**What this task involves:**
Print the material below exactly as it stands, please, from its first line to the line holding "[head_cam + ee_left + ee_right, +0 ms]", with no pictures.

[Start of section]

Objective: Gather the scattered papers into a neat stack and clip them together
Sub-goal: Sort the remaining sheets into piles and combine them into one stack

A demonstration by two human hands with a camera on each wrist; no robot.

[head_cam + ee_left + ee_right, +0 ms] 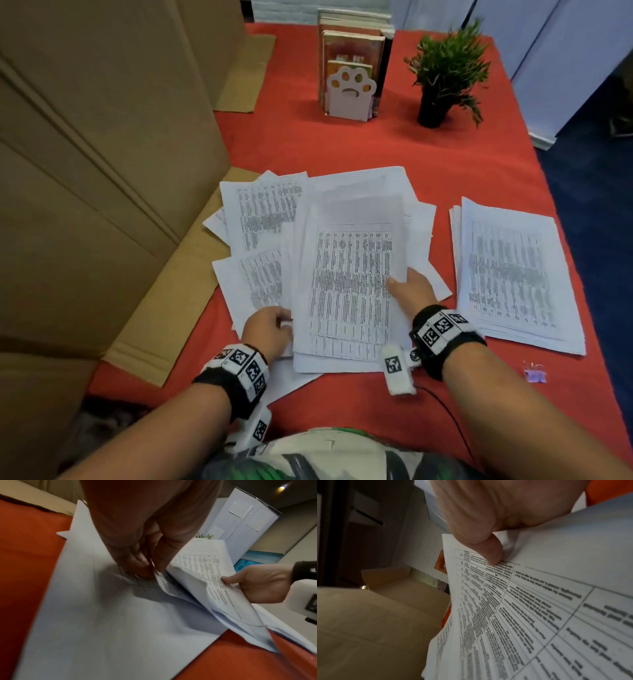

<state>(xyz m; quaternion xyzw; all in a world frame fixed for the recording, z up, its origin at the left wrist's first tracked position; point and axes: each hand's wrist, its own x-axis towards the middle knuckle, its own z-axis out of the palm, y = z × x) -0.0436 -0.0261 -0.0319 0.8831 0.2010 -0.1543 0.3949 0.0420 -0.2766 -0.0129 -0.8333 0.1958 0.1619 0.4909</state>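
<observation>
Printed white papers lie fanned and overlapping on the red table. My left hand pinches the near left edge of one sheet between thumb and fingers. My right hand grips the right edge of the top sheets, with its thumb pressed on the print and its fingers hidden beneath. In the left wrist view those sheets are lifted and bent in my right hand. A squared stack lies to the right. A small purple clip lies near the front right.
Big cardboard boxes wall off the left side, one flap reaching under the papers. A paw-shaped bookend with books and a potted plant stand at the back. The table's right edge drops to blue floor.
</observation>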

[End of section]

**Answer to this task:**
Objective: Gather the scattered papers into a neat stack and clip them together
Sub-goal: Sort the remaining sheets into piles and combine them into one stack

A demonstration by two human hands with a camera on each wrist; no robot.

[head_cam + ee_left + ee_right, +0 ms] 

The output is complete as shown.